Vive e trabalha em São Paulo. Através da utilização de linhas e espaço vazio na superfície pictórica, o artista descontextualiza imagens e as reorganiza em sua pesquisa. Sua obra aborda a apropriação e recontextualização de imagens, passando pela Teoria Queer e as relações entre corpos e espaço. Homens que se tornam objetos de estudo, se relacionando com seus corpos sem artifícios, colocados à prova no espaço vazio para serem observados. O masculino se monta, se completa e se integra – e passa de individual a coletivo, apresentando a possibilidade de uma masculinidade contemporânea.
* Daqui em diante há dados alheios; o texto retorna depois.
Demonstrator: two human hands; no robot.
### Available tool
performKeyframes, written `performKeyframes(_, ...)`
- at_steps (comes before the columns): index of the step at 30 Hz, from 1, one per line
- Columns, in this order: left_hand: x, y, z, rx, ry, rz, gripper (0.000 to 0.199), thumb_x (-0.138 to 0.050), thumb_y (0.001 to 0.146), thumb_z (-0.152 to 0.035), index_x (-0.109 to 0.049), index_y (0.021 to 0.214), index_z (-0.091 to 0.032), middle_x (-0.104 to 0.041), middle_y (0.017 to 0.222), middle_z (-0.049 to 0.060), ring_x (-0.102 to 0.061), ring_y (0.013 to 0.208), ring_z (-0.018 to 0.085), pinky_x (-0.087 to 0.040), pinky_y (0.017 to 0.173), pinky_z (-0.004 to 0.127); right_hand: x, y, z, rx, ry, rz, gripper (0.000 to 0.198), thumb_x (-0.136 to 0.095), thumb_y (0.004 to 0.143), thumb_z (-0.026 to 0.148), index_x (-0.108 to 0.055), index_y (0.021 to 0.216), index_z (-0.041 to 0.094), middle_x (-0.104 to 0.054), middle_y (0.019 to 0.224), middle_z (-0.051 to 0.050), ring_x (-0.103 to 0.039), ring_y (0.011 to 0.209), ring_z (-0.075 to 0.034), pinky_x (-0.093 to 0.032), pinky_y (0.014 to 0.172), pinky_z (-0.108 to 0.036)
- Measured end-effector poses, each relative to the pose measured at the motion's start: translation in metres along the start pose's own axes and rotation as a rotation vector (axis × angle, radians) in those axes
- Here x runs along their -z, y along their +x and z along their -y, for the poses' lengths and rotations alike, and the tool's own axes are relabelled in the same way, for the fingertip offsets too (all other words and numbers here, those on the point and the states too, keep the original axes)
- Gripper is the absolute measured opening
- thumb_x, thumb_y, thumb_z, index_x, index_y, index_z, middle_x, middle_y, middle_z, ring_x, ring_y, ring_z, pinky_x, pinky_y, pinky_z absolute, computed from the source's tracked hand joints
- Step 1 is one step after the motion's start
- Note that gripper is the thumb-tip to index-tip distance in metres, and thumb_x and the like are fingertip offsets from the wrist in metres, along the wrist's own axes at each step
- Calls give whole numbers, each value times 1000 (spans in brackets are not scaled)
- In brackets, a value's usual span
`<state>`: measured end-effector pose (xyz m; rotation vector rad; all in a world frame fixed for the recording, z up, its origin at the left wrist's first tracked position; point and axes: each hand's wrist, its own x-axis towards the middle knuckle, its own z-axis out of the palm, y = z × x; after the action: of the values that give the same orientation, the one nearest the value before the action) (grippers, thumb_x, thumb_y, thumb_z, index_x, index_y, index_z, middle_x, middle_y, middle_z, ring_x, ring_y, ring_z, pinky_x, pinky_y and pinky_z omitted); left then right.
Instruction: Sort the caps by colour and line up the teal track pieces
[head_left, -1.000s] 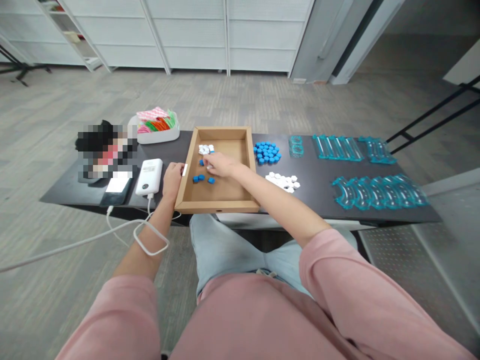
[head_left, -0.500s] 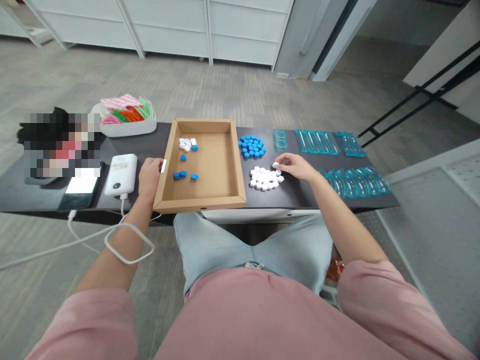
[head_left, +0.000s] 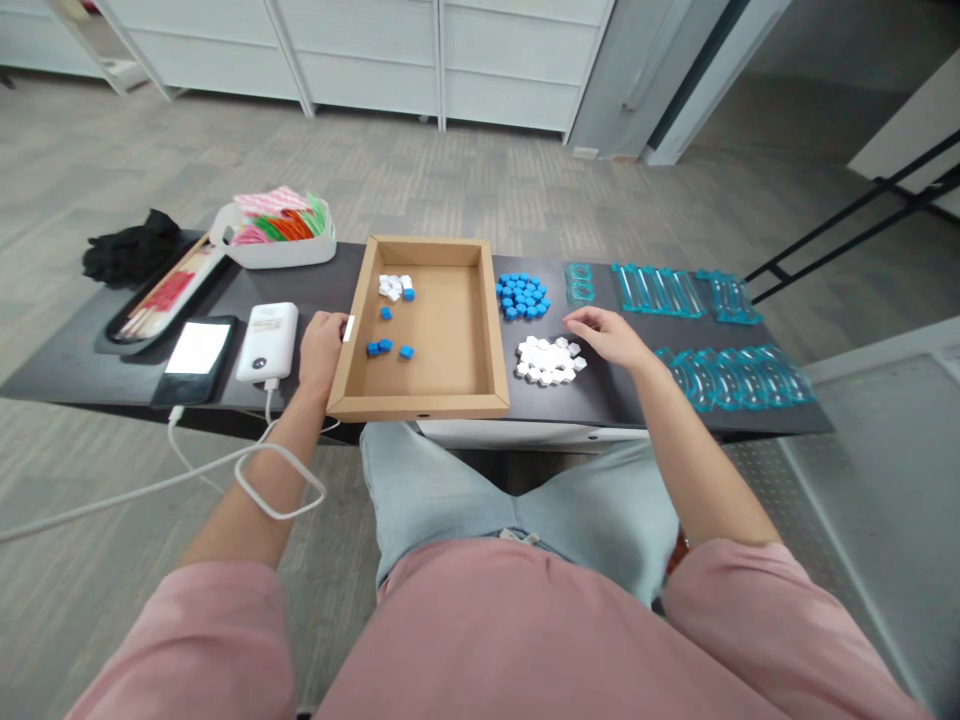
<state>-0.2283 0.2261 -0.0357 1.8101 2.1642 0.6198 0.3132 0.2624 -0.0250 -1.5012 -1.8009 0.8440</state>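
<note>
My left hand (head_left: 321,350) is closed at the left wall of a shallow cardboard box (head_left: 420,407), beside a white label, with its fingertips partly hidden. Inside the box, a cluster of white pieces (head_left: 390,288) lies at the upper left, and several blue pieces (head_left: 385,346) sit on the left half of its floor. My right hand (head_left: 604,335) hovers just right of a pile of white hexagonal pieces (head_left: 546,358), fingers curled together; whatever they hold is hidden. Behind that pile is a group of blue hexagonal pieces (head_left: 523,295).
Clear turquoise plastic parts lie in rows on the right, straight ones (head_left: 660,290) behind and curved ones (head_left: 735,377) in front. On the left stand a white power bank (head_left: 268,342) with cables, a phone (head_left: 196,358), a dark tray (head_left: 124,347) and a white basket (head_left: 285,256).
The white piece seen at my right fingertips no longer shows there. My head view has shifted slightly, moving the table scene rightward. My left hand stays at the box wall.
</note>
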Motion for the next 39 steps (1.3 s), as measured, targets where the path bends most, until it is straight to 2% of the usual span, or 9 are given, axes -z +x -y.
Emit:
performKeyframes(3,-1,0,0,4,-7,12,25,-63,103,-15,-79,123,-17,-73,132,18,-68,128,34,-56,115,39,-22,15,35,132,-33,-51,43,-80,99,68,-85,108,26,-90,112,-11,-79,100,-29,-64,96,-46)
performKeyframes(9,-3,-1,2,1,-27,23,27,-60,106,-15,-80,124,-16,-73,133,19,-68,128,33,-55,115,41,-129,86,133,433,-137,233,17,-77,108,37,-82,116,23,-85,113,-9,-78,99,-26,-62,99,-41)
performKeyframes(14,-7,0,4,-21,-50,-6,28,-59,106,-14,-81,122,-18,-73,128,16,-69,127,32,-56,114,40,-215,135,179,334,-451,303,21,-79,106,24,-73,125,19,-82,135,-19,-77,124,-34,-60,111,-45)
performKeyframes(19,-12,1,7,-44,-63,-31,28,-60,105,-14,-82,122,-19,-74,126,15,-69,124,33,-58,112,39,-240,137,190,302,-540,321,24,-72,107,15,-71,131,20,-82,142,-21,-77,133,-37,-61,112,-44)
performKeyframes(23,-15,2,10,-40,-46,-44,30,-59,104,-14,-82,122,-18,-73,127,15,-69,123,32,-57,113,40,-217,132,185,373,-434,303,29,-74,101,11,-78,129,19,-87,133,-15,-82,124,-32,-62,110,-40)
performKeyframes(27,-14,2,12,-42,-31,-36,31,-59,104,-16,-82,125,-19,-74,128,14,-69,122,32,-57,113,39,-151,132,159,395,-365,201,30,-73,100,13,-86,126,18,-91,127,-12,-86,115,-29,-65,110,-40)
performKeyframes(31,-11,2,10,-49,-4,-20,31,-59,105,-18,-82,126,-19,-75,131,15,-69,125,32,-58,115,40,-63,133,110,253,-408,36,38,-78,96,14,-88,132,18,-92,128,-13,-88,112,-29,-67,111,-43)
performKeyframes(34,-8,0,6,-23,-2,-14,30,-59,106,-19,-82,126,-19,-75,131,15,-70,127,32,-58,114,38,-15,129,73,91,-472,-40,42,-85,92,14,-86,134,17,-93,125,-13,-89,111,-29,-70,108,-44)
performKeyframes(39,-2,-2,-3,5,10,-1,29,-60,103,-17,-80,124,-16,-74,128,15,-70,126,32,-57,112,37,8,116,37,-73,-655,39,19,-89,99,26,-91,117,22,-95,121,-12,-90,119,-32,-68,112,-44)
Corpos vazios são preenchidos por complexos significados, delimitados por traços prestes a se romperem e se integrarem por completo ao ambiente. Hurtz participou de exposições no Carreau du Temple em Paris, na École Supérieure des Beaux-Arts d’Aix-en-Provence em 2005. Mostra ARSENAL no Museu de Arte Moderna e Contemporânea de Palma de Mallorca, Espanha, 2015; Espelho Refletido – Surrealismo e arte contemporânea brasileira no Centro de Artes Hélio Oiticica, no Rio de Janeiro, 2012;e vários outras mostras e publicações nacionais e internacionais. Francisco Hurtz faz parte da coleção de arte de Gilberto Chateaubriand desde 2013 e seu trabalho integra o acervo permanente do Museu de Arte do Rio (MAR) .


VERVE

São Paulo / SP

Nascida do entusiasmo e inspiração que animam o espírito da criação artística, a Verve é abrigo para diferentes plataformas de experimentação da arte contemporânea. A eloquência e sutileza que caracterizam o nome do espaço também estão presentes na cuidadosa seleção de artistas e projetos expositivos. Por entender que as linguagens artísticas compreendem processos contínuos e complementares, a galeria representa novos talentos e profissionais consagrados que transitam livremente entre a pintura, o desenho, fotografia, escultura e a gravura. Dirigida pelo artista visual Allann Seabra e o arquiteto Ian Duarte Lucas, a galeria ocupa uma casa centenária, em franco diálogo com o patrimônio construído da cidade de São Paulo. Na diversidade de seus espaços expositivos emergem possibilidades de curadoria que vão além do formato do cubo branco, estendendo-se para a rua e cumprindo a função integradora entre a arte, o público e a cidade.